··· DATA BLOCK ···

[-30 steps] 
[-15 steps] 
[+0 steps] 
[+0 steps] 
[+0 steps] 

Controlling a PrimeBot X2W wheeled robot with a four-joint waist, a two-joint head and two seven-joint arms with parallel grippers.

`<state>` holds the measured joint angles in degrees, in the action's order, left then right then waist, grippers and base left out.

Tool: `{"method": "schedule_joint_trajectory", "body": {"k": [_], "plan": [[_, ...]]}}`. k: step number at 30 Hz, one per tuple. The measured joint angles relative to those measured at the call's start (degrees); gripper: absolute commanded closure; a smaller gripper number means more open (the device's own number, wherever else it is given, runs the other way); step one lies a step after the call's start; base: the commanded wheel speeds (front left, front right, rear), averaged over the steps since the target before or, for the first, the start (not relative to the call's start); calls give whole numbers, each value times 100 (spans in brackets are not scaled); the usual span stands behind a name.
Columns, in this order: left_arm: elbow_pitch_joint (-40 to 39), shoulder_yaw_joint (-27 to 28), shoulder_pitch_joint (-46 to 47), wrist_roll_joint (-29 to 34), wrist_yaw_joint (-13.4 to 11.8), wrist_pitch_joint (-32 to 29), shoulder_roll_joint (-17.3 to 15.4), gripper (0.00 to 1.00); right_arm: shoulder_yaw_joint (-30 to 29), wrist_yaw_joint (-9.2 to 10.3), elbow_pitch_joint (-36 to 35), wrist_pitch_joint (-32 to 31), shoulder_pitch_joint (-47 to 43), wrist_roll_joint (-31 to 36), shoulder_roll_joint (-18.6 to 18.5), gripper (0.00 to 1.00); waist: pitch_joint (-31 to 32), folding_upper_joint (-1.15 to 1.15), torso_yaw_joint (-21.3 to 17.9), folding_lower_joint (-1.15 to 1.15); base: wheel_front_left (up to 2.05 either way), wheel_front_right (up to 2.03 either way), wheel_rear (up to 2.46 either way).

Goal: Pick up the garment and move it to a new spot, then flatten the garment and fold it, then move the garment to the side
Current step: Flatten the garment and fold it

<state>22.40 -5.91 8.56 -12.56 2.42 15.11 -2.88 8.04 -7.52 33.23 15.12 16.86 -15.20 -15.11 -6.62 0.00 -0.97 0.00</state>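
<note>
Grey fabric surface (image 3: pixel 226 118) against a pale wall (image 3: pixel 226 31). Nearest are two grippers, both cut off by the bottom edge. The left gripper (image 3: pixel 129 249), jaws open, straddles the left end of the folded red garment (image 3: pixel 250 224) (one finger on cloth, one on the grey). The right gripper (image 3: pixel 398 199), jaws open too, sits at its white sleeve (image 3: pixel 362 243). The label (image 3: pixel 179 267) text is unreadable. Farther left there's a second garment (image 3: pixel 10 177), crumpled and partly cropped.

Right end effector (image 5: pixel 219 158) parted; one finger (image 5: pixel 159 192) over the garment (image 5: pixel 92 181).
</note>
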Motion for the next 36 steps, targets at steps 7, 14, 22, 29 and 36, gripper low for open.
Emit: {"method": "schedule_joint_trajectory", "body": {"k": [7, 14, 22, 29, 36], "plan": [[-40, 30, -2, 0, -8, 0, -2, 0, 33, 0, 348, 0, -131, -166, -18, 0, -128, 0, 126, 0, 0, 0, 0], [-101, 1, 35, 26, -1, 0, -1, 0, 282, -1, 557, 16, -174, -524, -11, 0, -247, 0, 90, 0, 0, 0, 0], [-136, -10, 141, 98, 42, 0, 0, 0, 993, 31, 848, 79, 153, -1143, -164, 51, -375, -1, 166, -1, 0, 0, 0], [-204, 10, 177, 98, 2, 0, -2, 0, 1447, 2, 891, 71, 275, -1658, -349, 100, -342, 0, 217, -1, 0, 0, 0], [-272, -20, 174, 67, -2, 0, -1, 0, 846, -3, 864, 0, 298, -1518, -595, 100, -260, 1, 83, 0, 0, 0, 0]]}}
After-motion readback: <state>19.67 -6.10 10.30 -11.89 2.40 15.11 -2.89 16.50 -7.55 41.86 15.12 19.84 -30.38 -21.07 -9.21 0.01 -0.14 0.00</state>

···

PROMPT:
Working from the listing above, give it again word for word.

PROBLEM SOLUTION:
[-30 steps] 
[-15 steps] 
[+0 steps] 
[+0 steps] 
[+0 steps] 

Controlling a PrimeBot X2W wheeled robot with a four-joint waist, a two-joint head and two seven-joint arms with parallel grippers.

`<state>` holds the measured joint angles in degrees, in the action's order, left then right then waist, grippers and base left out.

Tool: `{"method": "schedule_joint_trajectory", "body": {"k": [_], "plan": [[_, ...]]}}`. k: step number at 30 Hz, one per tuple. The measured joint angles relative to those measured at the call's start (degrees); gripper: absolute commanded closure; a smaller gripper number means more open (the device's own number, wherever else it is given, runs the other way); step one lies a step after the call's start; base: the commanded wheel speeds (front left, front right, rear), averaged over the steps since the target before or, for the first, the start (not relative to the call's start); calls give whole numbers, each value times 100 (spans in brackets are not scaled); the usual span stands behind a name.
Columns, in this order: left_arm: elbow_pitch_joint (-40 to 39), shoulder_yaw_joint (-27 to 28), shoulder_pitch_joint (-46 to 47), wrist_roll_joint (-29 to 34), wrist_yaw_joint (-13.4 to 11.8), wrist_pitch_joint (-32 to 29), shoulder_roll_joint (-17.3 to 15.4), gripper (0.00 to 1.00); right_arm: shoulder_yaw_joint (-30 to 29), wrist_yaw_joint (-9.2 to 10.3), elbow_pitch_joint (-36 to 35), wrist_pitch_joint (-32 to 31), shoulder_pitch_joint (-47 to 43), wrist_roll_joint (-31 to 36), shoulder_roll_joint (-18.6 to 18.5), gripper (0.00 to 1.00); waist: pitch_joint (-31 to 32), folding_upper_joint (-1.15 to 1.15), torso_yaw_joint (-21.3 to 17.9), folding_lower_joint (-1.15 to 1.15); base: wheel_front_left (up to 2.05 either way), wheel_front_right (up to 2.03 either way), wheel_rear (up to 2.46 either way).

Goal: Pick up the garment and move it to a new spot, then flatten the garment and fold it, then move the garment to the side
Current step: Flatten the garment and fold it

<state>22.40 -5.91 8.56 -12.56 2.42 15.11 -2.88 8.04 -7.52 33.23 15.12 16.86 -15.20 -15.11 -6.62 0.00 -0.97 0.00</state>
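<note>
Grey fabric surface (image 3: pixel 226 118) against a pale wall (image 3: pixel 226 31). Nearest are two grippers, both cut off by the bottom edge. The left gripper (image 3: pixel 129 249), jaws open, straddles the left end of the folded red garment (image 3: pixel 250 224) (one finger on cloth, one on the grey). The right gripper (image 3: pixel 398 199), jaws open too, sits at its white sleeve (image 3: pixel 362 243). The label (image 3: pixel 179 267) text is unreadable. Farther left there's a second garment (image 3: pixel 10 177), crumpled and partly cropped.

Right end effector (image 5: pixel 219 158) parted; one finger (image 5: pixel 159 192) over the garment (image 5: pixel 92 181).
</note>
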Motion for the next 36 steps, targets at steps 7, 14, 22, 29 and 36, gripper low for open.
Emit: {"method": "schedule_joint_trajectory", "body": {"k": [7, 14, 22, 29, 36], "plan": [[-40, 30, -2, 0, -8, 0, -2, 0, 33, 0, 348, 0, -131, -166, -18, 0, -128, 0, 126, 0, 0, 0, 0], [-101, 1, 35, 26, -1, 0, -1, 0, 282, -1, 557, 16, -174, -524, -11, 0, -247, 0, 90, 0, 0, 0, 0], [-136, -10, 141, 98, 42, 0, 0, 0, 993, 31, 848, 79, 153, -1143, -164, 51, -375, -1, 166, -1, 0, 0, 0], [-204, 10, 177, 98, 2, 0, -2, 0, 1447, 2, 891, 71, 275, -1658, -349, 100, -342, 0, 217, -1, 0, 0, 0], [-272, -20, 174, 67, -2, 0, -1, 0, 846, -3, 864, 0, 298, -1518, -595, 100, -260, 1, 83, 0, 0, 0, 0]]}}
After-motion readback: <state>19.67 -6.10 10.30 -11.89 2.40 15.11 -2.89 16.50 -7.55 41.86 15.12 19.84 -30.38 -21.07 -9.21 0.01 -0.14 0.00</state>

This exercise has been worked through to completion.